Ivan Kováč said about the situation in Ekibaztus the following: “The camps were controlled by Mafia. One of them consisted of murderers and criminals. They had a privileged position and they did not work - letting others work for themselves. They were “bitches”, it means prisoners without conscience. They did not mind murders or violence. It happened that when they were playing cards and some of them did not have money, they placed a bet to a guard or a co-prisoner. When he lost, he had to kill him. In my brigade, I had two of these. I needed them to get bread and materials; they made sure and protected me not to be robbed by another Mafia. Therefore they did not work; the standard was fulfilled by others. There was also something like camp honour; this was the proud of the other group of thieves - “blatniya”. These criminals did not work because they did not want to support the Communist regime. They did not inform, they did not collaborate. There was a merciless fight to death and when a fight broke out there cold be ten dead people. At that time, even the guards were afraid of them. Another Mafia was the Georgian one. They won the fight for the kitchen and for the ladle. Those who have the ladle - live. The Georgians gradually took over the food storeroom and the snack bar. They black-marketed with tangerines, tea, and hot pepper. But because of Stalin, no one liked them, and when the father of the nation died in 1953, the hatred of the prisoners turned against them. One morning after Stalin’s death, six of them were stabbed with steel rods ...”
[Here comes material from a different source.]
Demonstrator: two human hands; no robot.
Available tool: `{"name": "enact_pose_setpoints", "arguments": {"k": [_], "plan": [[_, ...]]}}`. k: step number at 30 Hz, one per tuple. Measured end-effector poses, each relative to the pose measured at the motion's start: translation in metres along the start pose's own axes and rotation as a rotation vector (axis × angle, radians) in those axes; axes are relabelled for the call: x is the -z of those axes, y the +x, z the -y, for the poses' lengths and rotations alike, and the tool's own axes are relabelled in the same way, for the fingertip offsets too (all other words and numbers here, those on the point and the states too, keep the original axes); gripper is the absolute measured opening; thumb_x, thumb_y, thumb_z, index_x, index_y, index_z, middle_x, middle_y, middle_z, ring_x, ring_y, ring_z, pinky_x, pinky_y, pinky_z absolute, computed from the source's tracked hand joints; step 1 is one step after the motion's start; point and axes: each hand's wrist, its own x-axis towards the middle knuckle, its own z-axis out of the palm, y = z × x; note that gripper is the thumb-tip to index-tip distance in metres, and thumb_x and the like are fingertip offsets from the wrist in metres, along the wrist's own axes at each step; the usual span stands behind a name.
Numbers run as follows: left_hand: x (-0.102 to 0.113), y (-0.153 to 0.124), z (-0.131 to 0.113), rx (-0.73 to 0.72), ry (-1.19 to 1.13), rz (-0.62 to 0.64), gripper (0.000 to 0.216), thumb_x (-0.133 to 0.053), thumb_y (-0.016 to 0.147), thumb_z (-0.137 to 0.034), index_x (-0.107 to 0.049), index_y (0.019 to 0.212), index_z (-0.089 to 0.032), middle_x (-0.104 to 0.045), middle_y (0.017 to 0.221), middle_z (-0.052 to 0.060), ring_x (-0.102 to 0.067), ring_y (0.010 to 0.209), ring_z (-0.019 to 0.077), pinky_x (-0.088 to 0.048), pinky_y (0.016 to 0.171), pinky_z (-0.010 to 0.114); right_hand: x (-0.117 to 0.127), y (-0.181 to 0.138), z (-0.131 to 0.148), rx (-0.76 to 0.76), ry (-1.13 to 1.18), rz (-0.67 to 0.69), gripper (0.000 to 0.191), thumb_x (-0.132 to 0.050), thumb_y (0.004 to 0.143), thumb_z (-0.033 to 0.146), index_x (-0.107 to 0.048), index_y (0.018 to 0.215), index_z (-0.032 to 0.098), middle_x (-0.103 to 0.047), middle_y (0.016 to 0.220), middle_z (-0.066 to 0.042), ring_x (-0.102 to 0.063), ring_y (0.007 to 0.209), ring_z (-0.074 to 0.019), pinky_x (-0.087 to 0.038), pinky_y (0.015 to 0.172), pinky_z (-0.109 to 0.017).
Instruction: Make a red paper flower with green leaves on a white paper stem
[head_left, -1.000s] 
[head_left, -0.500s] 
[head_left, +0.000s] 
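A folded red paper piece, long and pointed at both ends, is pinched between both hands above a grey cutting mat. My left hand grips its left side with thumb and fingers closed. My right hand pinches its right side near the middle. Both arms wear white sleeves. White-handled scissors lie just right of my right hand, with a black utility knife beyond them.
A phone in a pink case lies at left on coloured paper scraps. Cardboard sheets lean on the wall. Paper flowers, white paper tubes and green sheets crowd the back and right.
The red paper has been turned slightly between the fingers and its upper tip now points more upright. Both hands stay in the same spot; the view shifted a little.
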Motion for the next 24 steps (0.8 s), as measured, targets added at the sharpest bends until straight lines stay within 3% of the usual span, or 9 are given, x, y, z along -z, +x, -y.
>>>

“In the camp I had a large lawyer’s office, six Soviet lawyers worked for me, I had good reputation because of one sergeant,” said Dr. Kováč. “They imprisoned him for 25 years because, in front of his unit, he had told that the Studebaker was better than ZIS, because when the ZIS sank into the mud, they had to pull it out with a tank. They condemned him for humiliating the Soviet technology and exaggerating the bourgeoisie one. The sergeant came to see me, he had heard that Zhukov had spoken in Uralmash that we had to produce better machines, and lighter, stronger liken America. They were applauded to Zhukov and I got 25 years, he said. I went to KVČ, where the manager was a governor from the times of the tsar Russia, he had a French name - Sarpantié. He got the death penalty, then they changed it to life sentence because he behaved well to the political prisoners from the times of tsar Russia. After the liberation, he remained as a freelancer and worked in KVČ. He did not want to live in poverty in freedom, rather he stayed among the educated people in the camp. I got along with him and he found me the newspaper where they wrote about the Zhukov’s visit to Ural. He cut his speech for me and I wrote an appeal and a request for release. I sent it to Zhukov and to ÚV KSSZ. Almost a month later, a telegram came from Moscow to release the sergeant immediately. Thanks to this, I acquired great reputation - Vot advokat Czechoslovak! - they praised me. Suddenly there was a lot of work, everybody wanted something, and everybody needed something. That’s why the six helpers started to work too. They paid us with bread and also money, the thieves with vodka, who knows where they got it from. The thieves instructed me how to write their requests, they were angry, they dictated letters full of vulgar expressions and insults; if I had listened to them, I would have surely got more years in the camp, and they too.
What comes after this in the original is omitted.